Public health officials announced on Monday a measles infection in a Snohomish County infant who recently returned to Washington after traveling in South Asia.
The Snohomish Health District is continuing to monitor the health status of the exposed family and is warning of a possible public exposure before the diagnosis.
The department said people may have been exposed at:
- The Seattle-Tacoma International Airport on Saturday , between 11:45 a.m. and 2:45 p.m.
- The emergency room lobby of Seattle Children’s hospital on Sunday, between 12:34 a.m. and 2:49 a.m.
Snohomish health officials, Public Health – Seattle & King County and the state Department of Health have been contacting the two locations to alert them of the potential exposures, according to a Monday news release.
Measles is highly contagious. Symptoms include fever, rash, cough and red, watery eyes, and can begin seven to 21 days after exposure. The disease is primarily spread through the air.
People who were at the two locations during the listed times are advised to promptly call a health care provider if they get a fever or illness with an unexplained rash between now and March 12. To avoid the potential of spreading measles to others, people should not go to a clinic or hospital without calling first to notify about a measles concern.
According to the Snohomish Health District, most people in the Puget Sound area are vaccinated against measles. People are also considered immune if they were born before 1957, have a blood test result showing immunity to measles or have previously been diagnosed with measles.
Measles are relatively rare in Snohomish County and Washington state.

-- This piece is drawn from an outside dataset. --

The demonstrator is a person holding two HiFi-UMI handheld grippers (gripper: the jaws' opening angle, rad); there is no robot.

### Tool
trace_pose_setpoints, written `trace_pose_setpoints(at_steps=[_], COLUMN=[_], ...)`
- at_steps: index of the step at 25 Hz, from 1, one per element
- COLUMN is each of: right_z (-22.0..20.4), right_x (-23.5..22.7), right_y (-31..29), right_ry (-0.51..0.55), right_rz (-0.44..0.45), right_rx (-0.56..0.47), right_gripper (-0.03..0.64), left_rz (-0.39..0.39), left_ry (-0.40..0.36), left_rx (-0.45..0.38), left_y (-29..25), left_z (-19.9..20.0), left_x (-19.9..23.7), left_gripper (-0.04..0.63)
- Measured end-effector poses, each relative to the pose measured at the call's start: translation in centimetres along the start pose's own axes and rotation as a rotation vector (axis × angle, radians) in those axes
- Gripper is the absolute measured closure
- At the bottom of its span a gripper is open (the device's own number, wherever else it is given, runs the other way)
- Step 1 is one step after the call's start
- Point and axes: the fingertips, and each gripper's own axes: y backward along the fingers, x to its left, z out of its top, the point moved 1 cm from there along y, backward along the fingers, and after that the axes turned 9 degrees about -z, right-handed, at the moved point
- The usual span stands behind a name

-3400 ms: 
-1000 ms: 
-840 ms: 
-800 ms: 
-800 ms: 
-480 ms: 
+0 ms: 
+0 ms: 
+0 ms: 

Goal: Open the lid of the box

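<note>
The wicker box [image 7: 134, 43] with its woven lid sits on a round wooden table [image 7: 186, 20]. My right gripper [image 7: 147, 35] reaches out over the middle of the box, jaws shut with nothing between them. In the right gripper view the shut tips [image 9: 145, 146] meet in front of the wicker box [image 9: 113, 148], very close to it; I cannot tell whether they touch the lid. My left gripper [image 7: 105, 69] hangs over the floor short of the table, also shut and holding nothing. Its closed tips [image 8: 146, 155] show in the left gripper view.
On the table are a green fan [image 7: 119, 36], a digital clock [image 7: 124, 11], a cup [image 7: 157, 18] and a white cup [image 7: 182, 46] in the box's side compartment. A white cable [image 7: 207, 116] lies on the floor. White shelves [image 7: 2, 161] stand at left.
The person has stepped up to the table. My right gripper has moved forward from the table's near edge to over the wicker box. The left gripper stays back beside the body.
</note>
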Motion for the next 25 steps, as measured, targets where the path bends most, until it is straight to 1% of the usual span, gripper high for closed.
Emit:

In the last five years, Snohomish County confirmed seven other measles cases – one in 2019 and six in 2018.
In 2019, Washington state saw a measles outbreak with 71 confirmed cases after a child traveled to Clark County from Ukraine. The outbreak primarily affected children between the ages of 1 and 18. Only 4% of those cases were among fully vaccinated individuals, according to the county health department.
According to local health officials, small clusters of cases often occur after an individual travels from another country where measles is more common. Larger outbreaks occur if the virus enters a network with low vaccination.